Is there a conscious connection between the plight of the horses and the plight of Victorian Women?
Anna Sewell lived in the Victorian period and so was in the same context and following the same rules that society at that time demanded; it is therefore not surprising that she may incorporate ideas of that into her work. The servile obedience which the masters demand of their horses has similarities with the domineering attitude of the husband over the wife in that period. The fact that the horses were the property of their owners in a limited sense connects to the Victorian situation, where woman had poor property rights. In the name of fashion, horses had to bear all sorts of pain and annoyance, much like Victorian woman had to dress in a certain way.
The book contains elements of moral ambiguity and elements of clear cut morals. Which one dominates in the story?
For the most part the stories of the book are morally clear. The good characters do good uncompromisingly—like when Jerry refuses work on Sundays—and are well repaid. Those abusing their animals end up harming themselves—like the boy who was thrown into the bushes by his pony after beating it. While there are morally ambiguous points in the text, it seems the number of clear cut situations overwhelms those and thus renders the overall tone of the book to be morally clear-cut.
What role do the women of the story play? Do they all fit in the same role or are they varied?
For the most part, the women of the story do fit into a specific category: they tend to be gentle with the horses, caring and always empathetic. Squire Gordon’s wife, the anonymous lady, Lady Anne and Polly all fall into this category. There are, however, one or two outliers; the biggest discrepancy is the behavior of the Earl’s wife. However, while she does demand that the checkrein come tighter and tighter, she never beats her horse or starves it or neglects to find the proper care for it—all mistakes made by different men of the story.
Do you think Black Beauty is a children’s novel? Use evidence from the book to defend your answer.
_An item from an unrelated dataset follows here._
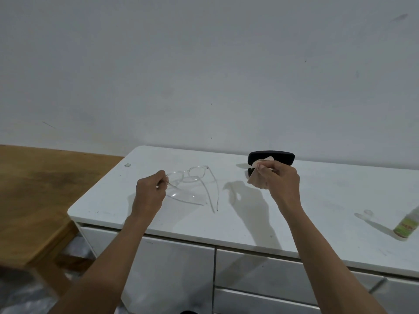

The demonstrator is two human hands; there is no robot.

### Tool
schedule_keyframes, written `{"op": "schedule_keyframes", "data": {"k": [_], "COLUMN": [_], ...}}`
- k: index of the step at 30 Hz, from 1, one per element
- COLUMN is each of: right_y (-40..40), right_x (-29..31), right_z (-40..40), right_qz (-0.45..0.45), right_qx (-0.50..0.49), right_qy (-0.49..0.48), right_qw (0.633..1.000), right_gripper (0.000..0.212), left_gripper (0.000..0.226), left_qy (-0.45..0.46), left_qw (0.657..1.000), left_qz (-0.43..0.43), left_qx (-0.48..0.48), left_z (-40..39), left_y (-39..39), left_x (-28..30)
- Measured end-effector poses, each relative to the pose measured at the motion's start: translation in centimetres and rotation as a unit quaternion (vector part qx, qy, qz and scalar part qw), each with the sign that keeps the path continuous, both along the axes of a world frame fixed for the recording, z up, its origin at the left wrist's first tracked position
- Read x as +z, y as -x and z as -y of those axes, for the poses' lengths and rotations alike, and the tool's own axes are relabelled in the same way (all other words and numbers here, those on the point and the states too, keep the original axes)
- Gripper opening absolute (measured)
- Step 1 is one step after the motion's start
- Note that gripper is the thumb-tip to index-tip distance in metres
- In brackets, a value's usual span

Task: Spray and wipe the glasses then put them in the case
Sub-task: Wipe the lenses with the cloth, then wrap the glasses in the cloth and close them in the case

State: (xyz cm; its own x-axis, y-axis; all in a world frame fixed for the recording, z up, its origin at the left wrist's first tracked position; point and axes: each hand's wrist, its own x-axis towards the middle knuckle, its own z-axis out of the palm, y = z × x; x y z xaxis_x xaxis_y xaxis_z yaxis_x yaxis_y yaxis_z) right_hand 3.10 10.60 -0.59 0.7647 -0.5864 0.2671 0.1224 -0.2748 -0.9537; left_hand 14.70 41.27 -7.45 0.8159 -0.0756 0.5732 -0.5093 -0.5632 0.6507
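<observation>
Fingers and cloth masking case

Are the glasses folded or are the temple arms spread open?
Spread open: both temple arms of the glasses extend out from the frame toward the camera.

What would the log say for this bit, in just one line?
left hand: holds clear glasses | right hand: pinches wiping cloth | black case: open, behind | spray bottle: far right | step: wiping

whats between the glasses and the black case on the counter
Nothing lies there: in the head view the white countertop is bare between the clear glasses and the black case, apart from shadow.
</observation>
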Motion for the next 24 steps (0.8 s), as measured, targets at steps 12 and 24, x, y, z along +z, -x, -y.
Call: {"op": "schedule_keyframes", "data": {"k": [12, 24], "right_y": [-0.6, 0.3], "right_x": [-0.6, 0.9], "right_z": [0.0, 0.8], "right_qz": [-0.014, -0.053], "right_qx": [0.007, 0.072], "right_qy": [-0.006, 0.05], "right_qw": [1.0, 0.995], "right_gripper": [0.018, 0.028], "left_gripper": [0.03, 0.043], "left_qy": [-0.058, -0.031], "left_qw": [0.998, 0.998], "left_qz": [-0.038, 0.05], "left_qx": [-0.008, 0.009], "left_z": [-0.8, -0.1], "left_y": [-0.1, 2.1], "left_x": [-0.6, 1.1]}}
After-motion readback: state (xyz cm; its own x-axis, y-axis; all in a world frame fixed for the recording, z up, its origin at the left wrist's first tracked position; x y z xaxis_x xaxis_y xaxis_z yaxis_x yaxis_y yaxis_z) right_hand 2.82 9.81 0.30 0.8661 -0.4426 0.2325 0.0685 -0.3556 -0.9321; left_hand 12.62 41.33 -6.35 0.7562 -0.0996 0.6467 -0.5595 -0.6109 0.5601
The book contains features which suggest the designation of “children’s novel.” Talking animals are perhaps the most clear, but it is not the only fantastical element of the story. The happily-ever-after ending for both Jerry and Black Beauty reads much like any other simple children’s story. Who is a villain and who is a good guy is quite clear with a few lines—either through names or later actions. On the other hand, when Sewell herself explains why she wrote this book, she mentions nothing about children’s literature and instead points out that her goal is to encourage kindness.
What is the rhetorical effect of Sewell’s naming characters by their characteristics?
By giving names like Skinner, Filcher and Thoroughgood, Sewell suggests that she is not interested in talking about a random individual but instead she wishes to provide the reader with principles which he or she can apply to the wider reality. These characters, then, are like the archetypes of those with the same characteristic. Their personal stories are not that important; what is important is that the reader understands these characters are symbols and representatives of larger realities. In this way, Sewell preps the reader to take lessons learned from here and apply it reality.
What is the role of children in the novel?
In this book, the presence of children serves as an opportunity for one of the older characters to give advice or help. Thus they serve as instructional triggers for the reader. Furthermore, they often prove more insightful and empathetic than their elders. Willie is the one who predicts Beauty will recover splendidly. Grace recognizes that this horse driving them was likely going to collapse under the weight and thus asked her father to lighten the load.
How does Sewell link themes of oppression of horses and oppression of working men?
In the book these two themes are intimately linked. Often, the only reason a man is oppressing his working animal is because he himself is forced by his own oppressor to do so. The men working under Nicolas Skinner are the clearest examples; they overwork the horses they rent because they need to make enough money to pay off that rent and then earn a living. In that situation the two victims are conflicting, but in other cases they are in solidarity; for example, in the matter of work on Sundays, both horse and man suffers from never having a break.
Analyze Black Beauty through the lens of a slavery narrative and argue which character, if any, bears resemblance to the Uncle Tom archetype.
Black Beauty is a book about horses serving humans all their lives. The horses too often endure abusive masters and exhausting work. Some of the horses fight back—like Ginger—while others surrender to the abuse. Thus parallels can be drawn this book and slave narratives.
How does Ginger’s relationship with Black Beauty shape the latter’s life? What does their friendship demonstrate?
It is from Ginger that Black Beauty first hears about cruel and neglectful masters. She in many ways prepares him for the hardships to come. When they both are in trying times, they find comfort in each other. They remain lifelong friends, despite their long separation.
What are some of the most effective pedagogical techniques Sewell uses to convey her message against animal cruelty?
Perhaps the most important technique Sewell employs is to have a horse narrate the story to force the reader to see things from a horse’s perspective. This horse tells all about the pains of his living conditions and work. He also hears the stories of other horses, who too have suffered much from animal cruelty. Despite all of this abuse, he still always tries to serve his master well and never fights back.